I’m not a food purist. Though I try to buy my meat, eggs, and milk locally, that isn’t always possible. I still have to keep within a budget, and that means making the best choices we can afford. It also means eating and fixing food my family will eat. We are not perfectly traditional, or perfectly paleo, or perfectly primal, or perfectly anything else. However, there are some foods we have eliminated completely. Some have been replaced by homemade options, others simply have no place in our current way of eating.

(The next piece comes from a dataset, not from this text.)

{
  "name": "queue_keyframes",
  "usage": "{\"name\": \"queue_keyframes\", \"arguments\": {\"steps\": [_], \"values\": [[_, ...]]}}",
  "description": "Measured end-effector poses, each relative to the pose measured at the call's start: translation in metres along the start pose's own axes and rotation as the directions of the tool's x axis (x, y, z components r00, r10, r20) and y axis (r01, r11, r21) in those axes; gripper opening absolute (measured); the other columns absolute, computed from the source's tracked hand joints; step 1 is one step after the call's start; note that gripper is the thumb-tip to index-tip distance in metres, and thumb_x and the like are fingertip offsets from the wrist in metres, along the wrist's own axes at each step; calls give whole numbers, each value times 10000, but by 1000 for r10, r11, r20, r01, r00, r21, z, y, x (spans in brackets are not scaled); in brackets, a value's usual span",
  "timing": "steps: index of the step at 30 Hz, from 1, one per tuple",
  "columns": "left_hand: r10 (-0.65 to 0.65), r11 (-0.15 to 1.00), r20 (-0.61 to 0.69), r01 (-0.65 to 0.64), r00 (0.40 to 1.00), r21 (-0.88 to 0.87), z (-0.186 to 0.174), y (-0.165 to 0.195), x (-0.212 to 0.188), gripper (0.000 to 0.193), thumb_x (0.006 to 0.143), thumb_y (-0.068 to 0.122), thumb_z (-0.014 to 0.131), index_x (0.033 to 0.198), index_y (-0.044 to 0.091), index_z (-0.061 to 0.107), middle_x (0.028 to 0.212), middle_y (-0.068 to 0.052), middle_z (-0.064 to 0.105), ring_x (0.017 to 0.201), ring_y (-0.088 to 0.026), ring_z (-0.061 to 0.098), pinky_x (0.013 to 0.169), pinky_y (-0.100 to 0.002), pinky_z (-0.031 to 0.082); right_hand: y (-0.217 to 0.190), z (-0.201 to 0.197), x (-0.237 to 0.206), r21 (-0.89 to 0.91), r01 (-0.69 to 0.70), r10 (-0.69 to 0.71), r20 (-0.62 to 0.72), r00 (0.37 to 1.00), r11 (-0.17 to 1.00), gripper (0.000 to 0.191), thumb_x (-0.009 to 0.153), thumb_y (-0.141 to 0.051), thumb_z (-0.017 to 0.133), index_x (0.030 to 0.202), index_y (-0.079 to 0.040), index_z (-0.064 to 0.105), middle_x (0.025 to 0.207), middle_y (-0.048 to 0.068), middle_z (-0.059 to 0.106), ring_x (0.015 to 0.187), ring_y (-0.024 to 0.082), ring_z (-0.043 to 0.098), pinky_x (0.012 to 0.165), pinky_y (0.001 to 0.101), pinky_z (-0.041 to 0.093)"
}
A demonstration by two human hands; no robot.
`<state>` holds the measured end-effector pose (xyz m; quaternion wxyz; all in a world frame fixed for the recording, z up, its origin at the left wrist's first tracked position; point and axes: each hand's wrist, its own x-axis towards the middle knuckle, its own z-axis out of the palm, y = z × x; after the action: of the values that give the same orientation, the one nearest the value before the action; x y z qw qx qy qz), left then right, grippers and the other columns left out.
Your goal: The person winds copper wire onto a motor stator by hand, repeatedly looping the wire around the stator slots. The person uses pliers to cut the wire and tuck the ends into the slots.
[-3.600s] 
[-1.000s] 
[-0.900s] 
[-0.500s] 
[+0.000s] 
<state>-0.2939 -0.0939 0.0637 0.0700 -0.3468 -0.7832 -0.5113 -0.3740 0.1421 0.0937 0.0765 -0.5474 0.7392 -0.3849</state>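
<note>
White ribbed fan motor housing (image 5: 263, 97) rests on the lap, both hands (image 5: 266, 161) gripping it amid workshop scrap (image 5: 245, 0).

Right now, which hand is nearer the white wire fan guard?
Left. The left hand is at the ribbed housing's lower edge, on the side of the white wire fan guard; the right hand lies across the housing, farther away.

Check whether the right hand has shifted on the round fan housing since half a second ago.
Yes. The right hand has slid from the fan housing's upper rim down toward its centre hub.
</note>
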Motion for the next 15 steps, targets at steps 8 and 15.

- Cereal. Whether it’s the “healthy” cereal intended for adults or the kids’ cereals, all cereal is highly processed grains. Except for a few, most also have added sugar. Yes, a few have fiber in them, but the fiber doesn’t add enough value to the diet to offset the problems that processed grains and sugar cause. Cereal has to be “fortified” because it lacks any natural nutrition.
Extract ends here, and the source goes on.